1. Crustal structure of the southern Dabie ultrahigh-pressure orogen and Yangtze foreland from deep seismic reflection profiling
- Author
-
Sanzhong Li, Rui Gao, Shuwen Dong, Zhongyan Zhao, Dongding Huang, Xiaochun Liu, Bolin Cong, and Qiusheng Li
- Subjects
Paleontology ,Subduction ,Metamorphic rock ,Continental crust ,Geology ,Mesozoic ,Foreland basin ,Cenozoic ,Cretaceous ,Seismology ,Terrane - Abstract
A new 140-km-long seismic reflection profile provides a high-resolution crustal-scale image of the southern Dabieshan high-pressure (HP) metamorphic belt and the Yangtze foreland fold-and-thrust belt. The seismic image of the stacked section shows that the southern Dabieshan metamorphic terrane and Yangtze foreland belt are separated by a large north-dipping fault. In the foreland the upper crust is dominated by a series of folds and thrusts formed during the collisional stage in the mid-Triassic; it was reworked by crustal extension resulting in the formation of a late Jurassic and Cretaceous red-bed basin.

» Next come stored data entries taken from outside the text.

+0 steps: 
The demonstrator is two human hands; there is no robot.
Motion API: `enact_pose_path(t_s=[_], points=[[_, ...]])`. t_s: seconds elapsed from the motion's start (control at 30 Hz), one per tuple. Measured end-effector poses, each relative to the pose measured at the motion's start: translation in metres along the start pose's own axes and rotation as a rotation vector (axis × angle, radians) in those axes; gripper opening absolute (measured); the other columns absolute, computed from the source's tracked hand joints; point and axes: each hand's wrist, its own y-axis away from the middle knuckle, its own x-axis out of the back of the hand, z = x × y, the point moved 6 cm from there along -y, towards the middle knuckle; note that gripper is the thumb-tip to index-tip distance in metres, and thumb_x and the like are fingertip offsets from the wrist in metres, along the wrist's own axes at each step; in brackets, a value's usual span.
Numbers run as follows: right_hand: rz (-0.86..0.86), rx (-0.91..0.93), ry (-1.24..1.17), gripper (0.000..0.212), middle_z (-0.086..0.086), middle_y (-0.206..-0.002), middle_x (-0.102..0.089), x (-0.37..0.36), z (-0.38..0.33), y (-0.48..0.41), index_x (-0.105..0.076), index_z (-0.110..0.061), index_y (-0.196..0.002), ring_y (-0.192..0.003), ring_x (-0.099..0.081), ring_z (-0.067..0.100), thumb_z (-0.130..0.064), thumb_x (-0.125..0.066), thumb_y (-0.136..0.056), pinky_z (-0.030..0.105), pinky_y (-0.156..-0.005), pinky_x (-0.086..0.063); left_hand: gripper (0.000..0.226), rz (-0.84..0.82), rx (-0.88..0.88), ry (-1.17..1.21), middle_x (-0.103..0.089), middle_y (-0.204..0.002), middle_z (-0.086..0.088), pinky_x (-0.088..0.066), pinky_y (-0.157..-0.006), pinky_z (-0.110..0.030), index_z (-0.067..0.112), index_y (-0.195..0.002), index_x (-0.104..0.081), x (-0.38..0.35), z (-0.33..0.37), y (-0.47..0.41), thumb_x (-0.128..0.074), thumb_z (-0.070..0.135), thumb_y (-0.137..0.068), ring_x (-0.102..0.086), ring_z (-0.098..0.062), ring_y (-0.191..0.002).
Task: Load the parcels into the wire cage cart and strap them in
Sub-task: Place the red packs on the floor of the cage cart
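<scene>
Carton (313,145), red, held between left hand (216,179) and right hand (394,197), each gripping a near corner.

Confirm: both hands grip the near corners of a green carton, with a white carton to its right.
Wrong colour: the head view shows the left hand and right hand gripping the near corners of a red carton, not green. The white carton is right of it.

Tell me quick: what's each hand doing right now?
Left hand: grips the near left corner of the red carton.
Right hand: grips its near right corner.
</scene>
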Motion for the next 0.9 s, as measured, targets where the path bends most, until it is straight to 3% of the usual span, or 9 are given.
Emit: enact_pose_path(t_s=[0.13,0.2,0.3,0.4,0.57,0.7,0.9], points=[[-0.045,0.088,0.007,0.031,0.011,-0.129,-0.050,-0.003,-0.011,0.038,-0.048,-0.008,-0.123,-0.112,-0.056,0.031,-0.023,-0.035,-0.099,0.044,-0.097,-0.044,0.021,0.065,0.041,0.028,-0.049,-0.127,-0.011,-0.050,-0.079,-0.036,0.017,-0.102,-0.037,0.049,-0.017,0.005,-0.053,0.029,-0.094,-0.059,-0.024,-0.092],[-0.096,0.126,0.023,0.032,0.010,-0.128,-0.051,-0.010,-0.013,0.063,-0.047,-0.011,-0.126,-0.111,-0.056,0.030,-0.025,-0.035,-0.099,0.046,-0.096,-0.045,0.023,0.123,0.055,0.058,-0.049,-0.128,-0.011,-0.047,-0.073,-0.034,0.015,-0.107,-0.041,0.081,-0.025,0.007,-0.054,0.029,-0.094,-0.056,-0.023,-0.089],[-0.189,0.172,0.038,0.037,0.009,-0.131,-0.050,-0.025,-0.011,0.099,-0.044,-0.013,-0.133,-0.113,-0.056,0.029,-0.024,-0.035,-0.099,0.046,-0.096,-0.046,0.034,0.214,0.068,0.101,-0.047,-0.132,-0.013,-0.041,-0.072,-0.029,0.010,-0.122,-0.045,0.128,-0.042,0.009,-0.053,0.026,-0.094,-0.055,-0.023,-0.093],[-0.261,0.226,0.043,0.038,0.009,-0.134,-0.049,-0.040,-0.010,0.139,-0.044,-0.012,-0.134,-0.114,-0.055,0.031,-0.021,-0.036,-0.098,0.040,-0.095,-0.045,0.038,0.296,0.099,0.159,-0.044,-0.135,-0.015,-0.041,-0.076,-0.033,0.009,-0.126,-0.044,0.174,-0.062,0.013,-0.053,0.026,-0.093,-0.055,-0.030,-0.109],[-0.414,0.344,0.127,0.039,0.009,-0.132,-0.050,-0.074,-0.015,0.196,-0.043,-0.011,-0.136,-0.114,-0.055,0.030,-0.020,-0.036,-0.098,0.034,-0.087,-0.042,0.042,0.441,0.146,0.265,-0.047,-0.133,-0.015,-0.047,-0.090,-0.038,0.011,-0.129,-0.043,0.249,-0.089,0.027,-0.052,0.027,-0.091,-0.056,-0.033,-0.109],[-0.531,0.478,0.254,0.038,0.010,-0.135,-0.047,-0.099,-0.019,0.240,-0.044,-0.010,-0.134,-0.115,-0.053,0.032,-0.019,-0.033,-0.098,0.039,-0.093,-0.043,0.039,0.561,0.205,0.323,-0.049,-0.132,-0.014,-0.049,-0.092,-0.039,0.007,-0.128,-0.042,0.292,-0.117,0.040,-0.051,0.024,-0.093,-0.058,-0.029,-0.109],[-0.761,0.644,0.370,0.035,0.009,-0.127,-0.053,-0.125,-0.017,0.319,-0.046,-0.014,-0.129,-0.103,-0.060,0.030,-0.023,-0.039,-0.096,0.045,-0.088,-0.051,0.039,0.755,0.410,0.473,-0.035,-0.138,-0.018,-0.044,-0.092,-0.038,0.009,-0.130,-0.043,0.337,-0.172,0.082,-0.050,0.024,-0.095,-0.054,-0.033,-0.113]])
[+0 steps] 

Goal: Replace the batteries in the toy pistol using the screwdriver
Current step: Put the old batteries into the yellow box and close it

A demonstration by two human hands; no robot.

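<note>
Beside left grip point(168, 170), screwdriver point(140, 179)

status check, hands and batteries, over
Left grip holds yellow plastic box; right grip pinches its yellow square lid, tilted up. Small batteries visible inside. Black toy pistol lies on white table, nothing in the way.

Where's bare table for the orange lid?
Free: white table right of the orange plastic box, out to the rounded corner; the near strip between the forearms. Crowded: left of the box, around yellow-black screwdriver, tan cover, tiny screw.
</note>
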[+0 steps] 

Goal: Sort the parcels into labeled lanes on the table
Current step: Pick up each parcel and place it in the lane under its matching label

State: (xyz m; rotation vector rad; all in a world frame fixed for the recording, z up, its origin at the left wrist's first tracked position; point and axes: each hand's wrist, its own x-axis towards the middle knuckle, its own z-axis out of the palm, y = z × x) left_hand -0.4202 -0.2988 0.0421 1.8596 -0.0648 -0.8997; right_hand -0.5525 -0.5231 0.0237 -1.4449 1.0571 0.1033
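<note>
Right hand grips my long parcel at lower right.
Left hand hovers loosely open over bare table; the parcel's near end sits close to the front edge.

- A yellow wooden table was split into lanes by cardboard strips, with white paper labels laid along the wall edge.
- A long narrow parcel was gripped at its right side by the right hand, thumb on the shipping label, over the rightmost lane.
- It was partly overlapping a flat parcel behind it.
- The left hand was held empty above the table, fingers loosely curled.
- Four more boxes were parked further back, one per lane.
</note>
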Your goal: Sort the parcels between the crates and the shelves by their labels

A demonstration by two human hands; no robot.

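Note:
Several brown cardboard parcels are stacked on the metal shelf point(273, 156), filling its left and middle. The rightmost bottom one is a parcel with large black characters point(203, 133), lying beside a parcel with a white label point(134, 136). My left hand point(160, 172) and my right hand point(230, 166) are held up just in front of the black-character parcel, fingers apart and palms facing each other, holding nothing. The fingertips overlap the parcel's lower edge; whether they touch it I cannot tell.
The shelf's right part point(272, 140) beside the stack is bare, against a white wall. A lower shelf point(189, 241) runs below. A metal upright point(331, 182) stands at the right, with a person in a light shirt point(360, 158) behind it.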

The southern Dabieshan profile shows stacked crustal slabs developed along the margin of the collisional orogenic belt. The Moho reflectors at 10–11 s (∼30–33 km) are seismically prominent and segmented by a number of south-verging thrusts that were probably developed by foreland-directed thrusting of the deeply subducted continental crust during exhumation. The seismic reflection profile suggests that structures related to the Triassic–Jurassic subduction and exhumation of the Yangtze plate are preserved despite the severe crustal extension superimposed during the late Mesozoic and Cenozoic.